The Promise and Problems of Optogenetics
Because the human brain is a system of nearly 100 billion intertwined neurons, it is extremely difficult to probe single neurons, or even groups of neurons. Introduced in animal models around 2005, optogenetics makes it possible to control specific and genetically targeted neurons in order to probe them in unprecedented detail to study their connectivity or their release of neurotransmitters. Researchers first modify neurons in living mice to express a modified gene from light-sensitive algae. Then they can use the external light to specifically control and monitor brain activity. Due to the genetic engineering involved, the method is not yet approved in humans.
“It sounds like science fiction, but it’s an incredibly useful technique,” Kozorovitskiy said. “Optogenetics could soon be used to correct blindness or reverse paralysis.”
However, previous optogenetic studies were limited by the technology available to deliver light. Although researchers could easily probe an animal in isolation, it was difficult to simultaneously monitor neuronal activity in flexible models within groups of socially interacting animals. Fiber optic wires typically emerged from an animal’s head, connecting to an external light source. Then software could be used to turn the light on and off, while also monitoring the animal’s behavior.

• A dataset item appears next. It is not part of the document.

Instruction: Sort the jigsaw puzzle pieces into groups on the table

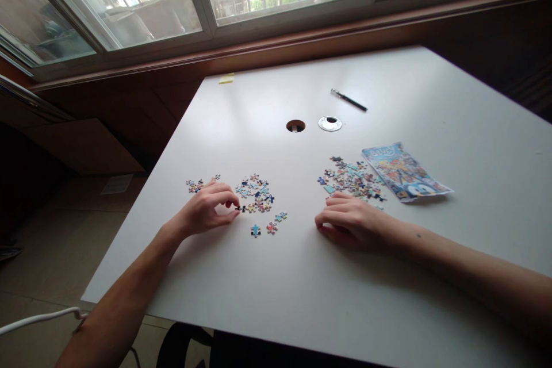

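Observation:
My left hand (pixel 211 207) is closed in a pinch, thumb and forefinger meeting at a small dark jigsaw piece (pixel 242 209). That piece lies at the lower left of a ring-like cluster of jigsaw pieces (pixel 254 186). Nearer to me are a blue piece (pixel 256 231), a red piece (pixel 271 228) and a light blue and yellow piece (pixel 280 217). Beyond my left wrist sits a small group of pieces (pixel 195 186). My right hand (pixel 349 221) rests on the table with curled fingers, just in front of a loose pile of pieces (pixel 351 178); its fingertips are partly hidden.
A picture sheet (pixel 405 171) with cartoon figures lies right of the pile. Farther back on the white table (pixel 276 287) are a black pen (pixel 349 100), a round cable hole (pixel 295 126), its silvery cover (pixel 330 123) and yellow tape (pixel 226 78). A window runs behind.

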A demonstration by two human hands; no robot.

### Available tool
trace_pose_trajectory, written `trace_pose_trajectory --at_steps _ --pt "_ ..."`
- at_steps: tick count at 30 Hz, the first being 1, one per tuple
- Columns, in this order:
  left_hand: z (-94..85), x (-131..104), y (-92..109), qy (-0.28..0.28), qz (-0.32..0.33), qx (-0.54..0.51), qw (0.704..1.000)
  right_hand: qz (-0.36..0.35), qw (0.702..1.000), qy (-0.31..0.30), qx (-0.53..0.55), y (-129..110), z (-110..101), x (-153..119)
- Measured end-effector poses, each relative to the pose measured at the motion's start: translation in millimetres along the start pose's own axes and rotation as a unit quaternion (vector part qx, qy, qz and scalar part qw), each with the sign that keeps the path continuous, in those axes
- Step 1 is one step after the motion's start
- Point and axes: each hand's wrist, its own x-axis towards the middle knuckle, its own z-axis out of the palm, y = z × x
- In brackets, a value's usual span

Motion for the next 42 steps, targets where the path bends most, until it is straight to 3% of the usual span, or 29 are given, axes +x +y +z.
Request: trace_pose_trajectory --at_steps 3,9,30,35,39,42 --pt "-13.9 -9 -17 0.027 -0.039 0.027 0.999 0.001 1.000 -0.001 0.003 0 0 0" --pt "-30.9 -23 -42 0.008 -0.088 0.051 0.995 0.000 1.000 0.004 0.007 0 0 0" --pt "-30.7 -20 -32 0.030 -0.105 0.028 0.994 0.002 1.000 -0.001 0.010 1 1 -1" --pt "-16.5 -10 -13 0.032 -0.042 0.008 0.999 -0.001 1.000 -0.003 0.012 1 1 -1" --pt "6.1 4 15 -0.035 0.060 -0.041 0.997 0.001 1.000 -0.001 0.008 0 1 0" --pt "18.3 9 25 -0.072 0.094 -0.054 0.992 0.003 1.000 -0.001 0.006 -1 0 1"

“As it moved, the fibers pulled in different ways,” Rogers said. “As expected, these effects changed the animal’s movement patterns. So you have to ask: What behavior are you actually studying? Are you studying natural behaviors or behaviors associated with physical strain?”
Real-time wireless control
Rogers and his team have developed a tiny wireless device that sits gently on the outer surface of the skull but under the skin and fur of a small animal. The half-millimeter thick device connects to a thin, flexible filamentary probe with LEDs on the tip, which descend into the brain through a tiny cranial defect.

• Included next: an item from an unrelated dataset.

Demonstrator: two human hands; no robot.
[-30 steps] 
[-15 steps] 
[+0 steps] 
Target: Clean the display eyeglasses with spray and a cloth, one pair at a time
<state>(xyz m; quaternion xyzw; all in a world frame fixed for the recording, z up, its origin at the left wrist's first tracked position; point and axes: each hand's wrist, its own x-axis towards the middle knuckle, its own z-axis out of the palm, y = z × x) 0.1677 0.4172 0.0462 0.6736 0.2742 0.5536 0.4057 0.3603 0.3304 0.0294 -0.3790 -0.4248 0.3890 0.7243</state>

The miniature device uses near-field communication protocols, the same technology used in smartphones for electronic payments. Researchers operate the light wirelessly in real time with a user interface on a computer. An antenna surrounding the animal enclosure supplies power to the wireless device, eliminating the need for a bulky and heavy battery.
Activate social connections
To establish the proof-of-principle of Rogers’ technology, Kozorovitskiy and his colleagues designed an experiment to explore an optogenetic approach to remotely control social interactions between pairs or groups of mice.

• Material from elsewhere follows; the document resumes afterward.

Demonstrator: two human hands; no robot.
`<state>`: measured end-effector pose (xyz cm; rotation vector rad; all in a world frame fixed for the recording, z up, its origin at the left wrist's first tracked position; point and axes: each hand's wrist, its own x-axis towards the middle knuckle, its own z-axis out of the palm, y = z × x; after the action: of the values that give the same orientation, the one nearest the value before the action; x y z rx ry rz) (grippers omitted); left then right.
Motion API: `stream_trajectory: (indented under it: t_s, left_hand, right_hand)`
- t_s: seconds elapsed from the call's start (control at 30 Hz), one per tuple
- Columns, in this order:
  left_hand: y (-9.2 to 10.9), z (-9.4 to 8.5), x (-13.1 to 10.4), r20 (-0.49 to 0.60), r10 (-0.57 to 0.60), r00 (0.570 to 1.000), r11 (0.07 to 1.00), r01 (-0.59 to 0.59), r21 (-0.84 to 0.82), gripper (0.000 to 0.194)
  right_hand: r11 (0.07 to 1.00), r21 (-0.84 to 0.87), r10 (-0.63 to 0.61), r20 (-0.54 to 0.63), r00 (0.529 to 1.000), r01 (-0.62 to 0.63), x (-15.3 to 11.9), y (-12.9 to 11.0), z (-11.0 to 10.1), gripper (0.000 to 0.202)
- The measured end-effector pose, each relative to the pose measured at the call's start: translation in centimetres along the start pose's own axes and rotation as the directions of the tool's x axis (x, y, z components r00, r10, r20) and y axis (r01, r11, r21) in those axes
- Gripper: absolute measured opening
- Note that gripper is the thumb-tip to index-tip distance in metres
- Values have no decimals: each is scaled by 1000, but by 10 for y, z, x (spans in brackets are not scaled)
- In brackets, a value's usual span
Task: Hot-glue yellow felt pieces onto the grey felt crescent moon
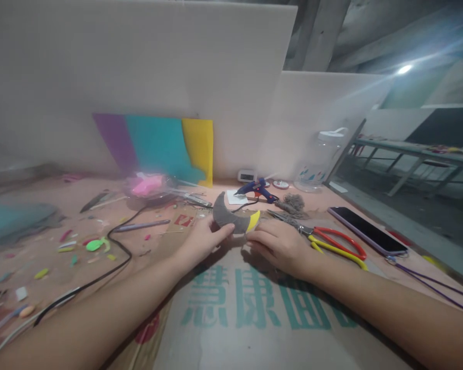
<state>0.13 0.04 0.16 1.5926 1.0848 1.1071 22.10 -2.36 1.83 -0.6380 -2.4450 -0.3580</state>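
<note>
A crescent-shaped piece (226,216), mostly wrapped in grey yarn with a bare yellow end, is held up over the cardboard. My left hand (206,239) grips its lower left side, thumb laid across the front. Close against the yellow end, my right hand (280,244) has its fingers curled and pressed together; what they pinch is hidden. Behind it lies a loose bundle of grey yarn (292,204). Scissors (339,244) with red and yellow handles rest beside my right wrist, their blades partly covered by yarn.
A blue glue gun (254,189) stands behind the crescent, near a small white digital display (247,176). A phone (366,230) and a clear bottle (316,162) are on the right. At left, a black cord (119,246) runs among clay scraps and a pen (142,225).
</note>
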Motion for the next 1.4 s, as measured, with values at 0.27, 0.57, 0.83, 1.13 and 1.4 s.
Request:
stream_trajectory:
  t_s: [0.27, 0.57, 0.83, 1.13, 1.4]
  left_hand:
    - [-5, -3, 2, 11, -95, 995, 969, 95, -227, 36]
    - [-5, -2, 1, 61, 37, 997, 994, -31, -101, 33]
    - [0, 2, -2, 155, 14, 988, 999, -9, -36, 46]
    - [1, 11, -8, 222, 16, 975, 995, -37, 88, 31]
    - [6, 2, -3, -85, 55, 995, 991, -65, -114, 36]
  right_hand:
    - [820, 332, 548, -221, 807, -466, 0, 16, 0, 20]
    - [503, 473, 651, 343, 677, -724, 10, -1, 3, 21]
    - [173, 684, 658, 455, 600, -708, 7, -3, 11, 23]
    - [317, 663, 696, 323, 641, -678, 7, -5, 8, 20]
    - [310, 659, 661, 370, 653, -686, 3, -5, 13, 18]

When the mice were physically close to each other in an enclosed environment, Kozorovitskiy’s team wirelessly activated a set of neurons synchronously in a region of the brain linked to higher-order executive function, which caused them lead to an increase in the frequency and duration of social interactions. The desynchronization of the stimulation rapidly diminished social interactions in the same pair of mice. In a group setting, researchers could bias an arbitrarily chosen pair to interact more than others.
“We didn’t think it would work,” Kozorovitskiy said. “To our knowledge, this is the first direct evaluation of a long-standing major hypothesis on neural synchrony in social behavior.”
The study was supported by the National Science Foundation, the National Institutes of Health, and several foundations.